Pflege im Heim: Für Bewohnerinnen und Bewohner gehen Zuzahlungen seit Jahren nach oben – auch mit 2022 eingeführten Entlastungszuschlägen, die mit der Pflegedauer steigen. Sie sollen laut Entwurf ab 1. Januar 2024 angehoben werden. Den Eigenanteil für die reine Pflege soll dies im ersten Jahr im Heim um 15 statt bisher fünf Prozent drücken, im zweiten um 30 statt 25 Prozent, im dritten um 50 statt 45 Prozent und ab dem vierten Jahr um 75 statt 70 Prozent.

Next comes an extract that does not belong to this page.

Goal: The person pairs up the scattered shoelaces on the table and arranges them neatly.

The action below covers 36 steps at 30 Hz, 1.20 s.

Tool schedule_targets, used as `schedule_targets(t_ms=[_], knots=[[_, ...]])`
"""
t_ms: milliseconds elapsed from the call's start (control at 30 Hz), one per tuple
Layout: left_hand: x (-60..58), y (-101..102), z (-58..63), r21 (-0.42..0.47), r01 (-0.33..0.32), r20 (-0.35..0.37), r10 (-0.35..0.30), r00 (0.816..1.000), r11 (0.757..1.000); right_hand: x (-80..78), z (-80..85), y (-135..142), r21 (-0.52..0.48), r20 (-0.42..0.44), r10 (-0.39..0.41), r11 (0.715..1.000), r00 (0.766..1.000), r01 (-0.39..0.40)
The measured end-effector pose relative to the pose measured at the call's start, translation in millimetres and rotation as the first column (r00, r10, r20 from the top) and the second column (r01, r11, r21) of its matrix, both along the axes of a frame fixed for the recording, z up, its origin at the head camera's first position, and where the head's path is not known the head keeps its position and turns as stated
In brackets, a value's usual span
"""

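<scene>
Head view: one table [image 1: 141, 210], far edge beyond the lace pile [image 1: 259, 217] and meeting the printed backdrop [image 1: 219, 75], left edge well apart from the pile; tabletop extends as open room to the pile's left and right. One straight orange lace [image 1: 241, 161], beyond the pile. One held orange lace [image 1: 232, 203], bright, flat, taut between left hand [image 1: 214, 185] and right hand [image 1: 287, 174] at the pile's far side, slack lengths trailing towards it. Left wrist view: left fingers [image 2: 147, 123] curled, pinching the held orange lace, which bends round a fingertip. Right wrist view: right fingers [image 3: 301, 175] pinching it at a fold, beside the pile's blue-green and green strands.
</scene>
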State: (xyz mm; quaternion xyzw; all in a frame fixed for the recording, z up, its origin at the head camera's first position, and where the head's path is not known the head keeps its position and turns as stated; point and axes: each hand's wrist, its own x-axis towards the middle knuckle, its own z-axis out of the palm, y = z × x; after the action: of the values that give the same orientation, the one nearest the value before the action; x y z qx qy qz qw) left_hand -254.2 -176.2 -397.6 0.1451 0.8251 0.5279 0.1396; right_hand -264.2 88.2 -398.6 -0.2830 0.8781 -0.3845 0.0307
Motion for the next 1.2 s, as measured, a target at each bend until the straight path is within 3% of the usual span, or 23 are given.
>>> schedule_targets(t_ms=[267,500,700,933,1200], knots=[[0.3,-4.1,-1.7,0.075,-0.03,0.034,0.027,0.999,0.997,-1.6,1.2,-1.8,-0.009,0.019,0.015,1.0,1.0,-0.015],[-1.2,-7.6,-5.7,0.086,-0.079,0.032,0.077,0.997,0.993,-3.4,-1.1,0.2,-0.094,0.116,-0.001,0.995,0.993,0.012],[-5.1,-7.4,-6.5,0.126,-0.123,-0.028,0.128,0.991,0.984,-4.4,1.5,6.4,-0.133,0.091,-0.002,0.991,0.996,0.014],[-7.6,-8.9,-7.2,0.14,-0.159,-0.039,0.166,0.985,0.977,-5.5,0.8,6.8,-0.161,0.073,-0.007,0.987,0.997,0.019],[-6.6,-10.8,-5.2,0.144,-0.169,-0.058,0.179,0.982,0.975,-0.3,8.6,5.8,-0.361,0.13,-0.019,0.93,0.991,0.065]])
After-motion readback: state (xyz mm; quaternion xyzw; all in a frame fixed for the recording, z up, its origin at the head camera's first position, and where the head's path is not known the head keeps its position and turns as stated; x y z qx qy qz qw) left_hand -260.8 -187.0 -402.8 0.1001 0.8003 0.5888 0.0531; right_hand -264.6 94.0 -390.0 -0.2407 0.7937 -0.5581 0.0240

Hintergrund ist, dass die Pflegeversicherung – anders als die Krankenversicherung – nur einen Teil der Kosten für die reine Pflege trägt. Im Heim kommen Zahlungen für Unterkunft, Verpflegung und Investitionen dazu.
Regelmäßige Erhöhungen geplant
Dynamisierung: Vorgesehen ist auch ein Mechanismus, um Geld- und Sachleistungen regelmäßig zu erhöhen. Zum 1. Januar 2025 soll laut Entwurf ein Plus von fünf Prozent kommen. Zum 1. Januar 2028 sollen die Leistungen dann „regelhaft in Anlehnung an die Preisentwicklung automatisch dynamisiert“ werden.
Die weiteren Beratungen der Koalition könnten noch schwierig werden. Die Grünen zeigten sich „enttäuscht“ von dem Entwurf. Nötig wäre es, der Pflegeversicherung Ausgaben für versicherungsfremde Leistungen wie Corona-Kosten und Rentenbeiträge für Angehörige zu erstatten, sagte Fraktionsvize Maria Klein-Schmeink dem Redaktionsnetzwerk Deutschland (Freitag). Finanzminister Christian Lindner (FDP) sei zumindest zu schrittweisen Lösungen in der Pflicht. Das würde diesen „deutlichen Beitragssprung“ vermeiden. Auch der Spitzenverband der gesetzlichen Kassen mahnte, gesamtgesellschaftliche Verpflichtungen könne man nicht allein den Pflegebedürftigen aufbürden.